Helping the Compiler
While compilers are good at optimizing code, they are not magic wands. It is the engineer’s job to write code that the compiler can reason with and better apply it’s optimizations.
“You don’t have to be an engineer to be a racing driver, but you do have to have Mechanical Sympathy.”
- Jackie Stewart
Reducing order dependence
If the compiler cannot discern that the order of operations is unimportant, then it cannot do work ahead of time. When translating code to an intermediate form, some compilers will use Static Single Assignment (SSA) form. SSA is the idea that a variable is never modified after initialization and instead new variables are created for any mutations.
Here is an example of a function that is not conductive to SSA:
func processDataBefore(data []int) int {
result := 0
// Temporary variable reused across loop iterations
temp := 0
for i := 0; i < len(data); i++ {
// The use of 'temp' is separated from its definition,
// and its value changes for each iteration.
temp = data[i] * 2
if data[i] % 2 == 0 {
result += temp - 5
} else {
result += temp + 3
}
}
return result
}
This code can be re-written to be more SSA conducive:
func processDataAfter(data []int) int {
result := 0
for i := 0; i < len(data); i++ {
// The lifetime of 'currentValueDoubled' is confined to this iteration.

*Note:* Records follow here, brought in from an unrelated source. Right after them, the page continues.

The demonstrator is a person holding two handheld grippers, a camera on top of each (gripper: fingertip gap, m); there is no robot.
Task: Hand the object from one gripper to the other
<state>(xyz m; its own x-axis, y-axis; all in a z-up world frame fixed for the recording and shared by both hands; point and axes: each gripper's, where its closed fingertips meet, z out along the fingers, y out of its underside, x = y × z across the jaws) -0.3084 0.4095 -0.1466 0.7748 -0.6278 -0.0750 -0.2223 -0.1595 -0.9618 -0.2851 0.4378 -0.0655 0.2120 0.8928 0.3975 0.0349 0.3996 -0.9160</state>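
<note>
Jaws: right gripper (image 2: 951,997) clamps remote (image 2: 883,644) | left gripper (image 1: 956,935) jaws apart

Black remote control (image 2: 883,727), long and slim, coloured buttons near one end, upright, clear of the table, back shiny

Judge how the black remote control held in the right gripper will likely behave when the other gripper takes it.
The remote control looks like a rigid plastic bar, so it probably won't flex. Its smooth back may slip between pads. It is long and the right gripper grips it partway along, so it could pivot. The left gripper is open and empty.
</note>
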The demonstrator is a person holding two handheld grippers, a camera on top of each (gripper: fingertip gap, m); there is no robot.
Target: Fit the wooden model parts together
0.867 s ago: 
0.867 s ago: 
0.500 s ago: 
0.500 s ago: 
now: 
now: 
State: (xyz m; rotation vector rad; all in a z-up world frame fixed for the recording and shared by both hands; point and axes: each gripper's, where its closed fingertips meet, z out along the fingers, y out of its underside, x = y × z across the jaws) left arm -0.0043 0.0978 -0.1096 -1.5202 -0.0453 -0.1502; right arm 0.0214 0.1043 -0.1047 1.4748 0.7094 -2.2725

currentValueDoubled := data[i] * 2
if data[i] % 2 == 0 {
result += currentValueDoubled - 5
} else {
result += currentValueDoubled + 3
}
}
return result
}
Reducing memory dependency
Linked lists are expensive due to memory dependency. Pointer driven tree algorithms are slow due to memory look-ups are chained together. Using a wide node algorithm like a B-Tree or a B*-Tree can make map/sets significantly faster. This also goes for using pointer based composition. Requiring memory lookups for each component restricts the compiler from being able to work ahead of time.
Write buffer awareness
The same considerations need to be taken for writing as well as reading. Keep data contiguous and isolate mutable and immutable values. Keeping transforms simple also allows the compiler to bypass the cache entirely. This data streaming can be valuable in avoiding the pollution of the cache.